Le document met également en lumière plusieurs innovations récentes, notamment le rabacfosadine et le verdinexor pour certains lymphomes canins, des anticorps monoclonaux tels que le gilvetmab, des autovaccins anticancéreux ou encore l'électrochimiothérapie (voir les images ci-dessous d'un animal ayant subi cette dernière technique). En radiothérapie, les progrès technologiques permettent désormais des traitements plus précis, moins toxiques et souvent plus courts qu'auparavant. Certaines tumeurs cérébrales, qui nécessitaient autrefois jusqu'à une vingtaine de séances, peuvent aujourd'hui être traitées en quelques sessions seulement grâce aux techniques stéréotaxiques.
Chat européen femelle (20 ans) avec un carcinome épidermoïde infiltrant du chanfrein, un mois avant (à gauche) et 4 mois après une séance unique d'électrochimiothérapie. Clichés : V. Dedet.
Les recommandations accordent une place importante à la sécurité liée à l'utilisation des agents cytotoxiques. Pour les équipes vétérinaires, elles rappellent l'importance des équipements de protection, de la gestion des déchets et de la double vérification des calculs posologiques afin de limiter les risques d'erreur. La sécurité concerne également les propriétaires. Ceux-ci doivent être informés des précautions à prendre lors de la manipulation des médicaments ou des excreta de leur animal dans les jours suivant l'administration d'une chimiothérapie. Un autre message important concerne la tolérance des traitements. Contrairement à certaines idées reçues, la plupart des protocoles vétérinaires sont bien supportés. Les effets indésirables concernent environ 15 à 30 % des chiens et seulement 10 à 15 % des chats, la majorité étant d'intensité légère à modérée.
L'un des principes fondamentaux de ces lignes directrices est que l'objectif de l'oncologie vétérinaire n'est pas uniquement de prolonger la survie, mais de préserver la qualité de vie. La prise en charge de la douleur, de l'état nutritionnel, des nausées, de la fatigue ou encore des effets secondaires des traitements doit faire partie intégrante du plan thérapeutique. Les recommandations soulignent notamment l'intérêt des nouveaux anticorps monoclonaux ciblant le facteur de croissance nerveuse pour le contrôle de certaines douleurs chroniques. Le suivi nutritionnel doit débuter dès le diagnostic et se poursuivre tout au long du traitement. Les auteurs rappellent qu'une perte de poids ou de masse musculaire peut être interprétée par les propriétaires comme une dégradation majeure de l'état général, même lorsque la maladie est contrôlée.

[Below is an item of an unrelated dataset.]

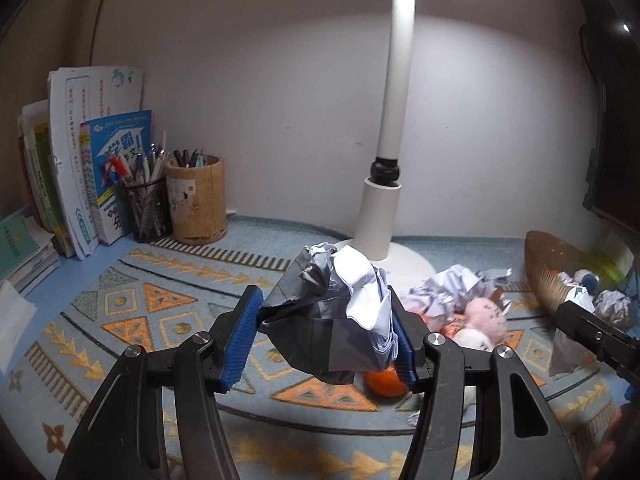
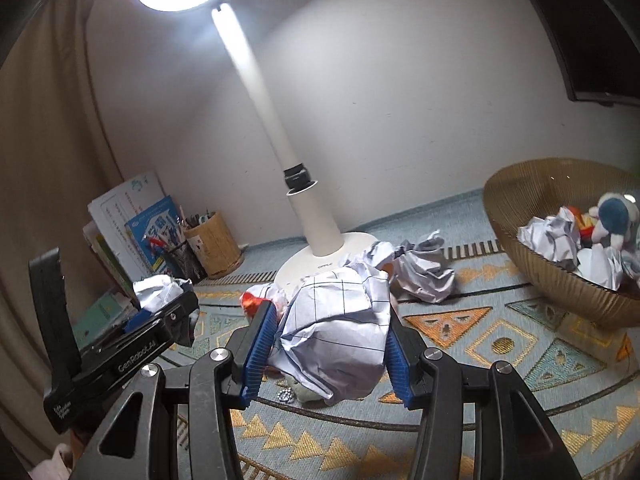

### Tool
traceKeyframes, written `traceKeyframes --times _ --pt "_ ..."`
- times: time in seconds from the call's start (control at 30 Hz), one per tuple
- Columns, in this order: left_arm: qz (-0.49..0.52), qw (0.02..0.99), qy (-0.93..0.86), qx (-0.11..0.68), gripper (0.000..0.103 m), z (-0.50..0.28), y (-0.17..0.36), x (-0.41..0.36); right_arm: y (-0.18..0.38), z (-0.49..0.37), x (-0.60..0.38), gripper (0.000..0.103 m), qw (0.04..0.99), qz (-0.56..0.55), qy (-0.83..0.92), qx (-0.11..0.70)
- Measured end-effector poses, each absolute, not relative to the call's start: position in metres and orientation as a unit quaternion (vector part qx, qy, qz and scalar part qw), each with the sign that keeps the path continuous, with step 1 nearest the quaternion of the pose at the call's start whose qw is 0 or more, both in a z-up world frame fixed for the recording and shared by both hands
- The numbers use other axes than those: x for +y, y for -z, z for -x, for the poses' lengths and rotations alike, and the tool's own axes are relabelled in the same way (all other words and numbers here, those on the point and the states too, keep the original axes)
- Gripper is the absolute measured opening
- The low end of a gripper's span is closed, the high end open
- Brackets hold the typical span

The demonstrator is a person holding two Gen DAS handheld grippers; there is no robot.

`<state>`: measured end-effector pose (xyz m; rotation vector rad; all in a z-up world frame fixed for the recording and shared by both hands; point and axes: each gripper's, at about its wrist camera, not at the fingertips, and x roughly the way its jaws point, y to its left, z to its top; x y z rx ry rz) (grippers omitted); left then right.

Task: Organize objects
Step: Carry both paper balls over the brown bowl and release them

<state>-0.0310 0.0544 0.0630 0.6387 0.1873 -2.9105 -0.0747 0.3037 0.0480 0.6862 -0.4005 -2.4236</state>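
A home study desk: books (image 1: 100, 168), pen holders (image 1: 196, 200), lamp (image 1: 392, 128)

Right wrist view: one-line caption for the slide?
Right gripper holds a crumpled paper ball above the patterned mat, the gold basket to its right.

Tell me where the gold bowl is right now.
The gold bowl sits on the patterned mat at the far right of the right wrist view, right of the lamp base, holding crumpled paper and a plush toy.

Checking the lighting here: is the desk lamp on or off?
On. The desk lamp has a head glowing bright white overhead, lighting the wall behind.
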Motion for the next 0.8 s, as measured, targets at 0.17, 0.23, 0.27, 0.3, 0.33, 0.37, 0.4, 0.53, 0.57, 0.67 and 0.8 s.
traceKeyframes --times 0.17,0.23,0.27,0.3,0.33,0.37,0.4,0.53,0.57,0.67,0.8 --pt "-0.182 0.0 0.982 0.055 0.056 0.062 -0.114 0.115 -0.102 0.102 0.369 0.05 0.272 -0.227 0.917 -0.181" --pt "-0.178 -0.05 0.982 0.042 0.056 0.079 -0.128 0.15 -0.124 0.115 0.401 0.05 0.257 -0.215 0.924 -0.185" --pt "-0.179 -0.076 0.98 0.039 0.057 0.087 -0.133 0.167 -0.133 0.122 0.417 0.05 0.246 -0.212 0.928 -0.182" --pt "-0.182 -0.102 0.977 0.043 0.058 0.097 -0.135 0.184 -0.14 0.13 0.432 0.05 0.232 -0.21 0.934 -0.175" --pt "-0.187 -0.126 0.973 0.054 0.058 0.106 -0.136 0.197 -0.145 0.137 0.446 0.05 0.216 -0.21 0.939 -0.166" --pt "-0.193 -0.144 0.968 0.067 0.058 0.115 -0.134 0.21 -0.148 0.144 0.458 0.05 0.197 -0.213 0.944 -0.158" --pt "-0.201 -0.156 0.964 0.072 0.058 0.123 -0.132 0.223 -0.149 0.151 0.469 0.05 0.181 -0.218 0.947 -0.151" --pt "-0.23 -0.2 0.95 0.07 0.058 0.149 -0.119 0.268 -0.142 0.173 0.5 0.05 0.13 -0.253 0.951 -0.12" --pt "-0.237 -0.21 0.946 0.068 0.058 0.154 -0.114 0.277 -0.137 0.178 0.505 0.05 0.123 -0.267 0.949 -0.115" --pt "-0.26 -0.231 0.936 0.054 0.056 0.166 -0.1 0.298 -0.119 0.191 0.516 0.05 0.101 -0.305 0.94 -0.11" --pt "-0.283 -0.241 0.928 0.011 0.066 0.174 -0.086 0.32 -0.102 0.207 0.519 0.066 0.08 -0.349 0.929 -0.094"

Les recommandations consacrent plusieurs chapitres à la communication avec les propriétaires et à l'organisation des équipes. L'annonce d'un diagnostic de cancer reste l'un des moments les plus difficiles de la pratique vétérinaire. Les auteurs encouragent les praticiens à présenter les différentes options thérapeutiques de manière équilibrée, en détaillant bénéfices, limites, coûts et impacts potentiels sur la qualité de vie. Parallèlement, les guidelines insistent sur l'importance du rôle des auxiliaires vétérinaires – la première auteure est d'ailleurs une ASV spécialisée en oncologie, actuellement cheffe de service d'oncologie vétérinaire à l'Université de Texas (USA) – dans l'éducation des propriétaires, le suivi des patients et l'amélioration de l'efficacité globale de la structure.
Enfin, elles encouragent fortement le développement de collaborations entre praticiens généralistes et oncologues, y compris via la téléexpertise, afin d'offrir aux patients un accès plus large aux compétences spécialisées.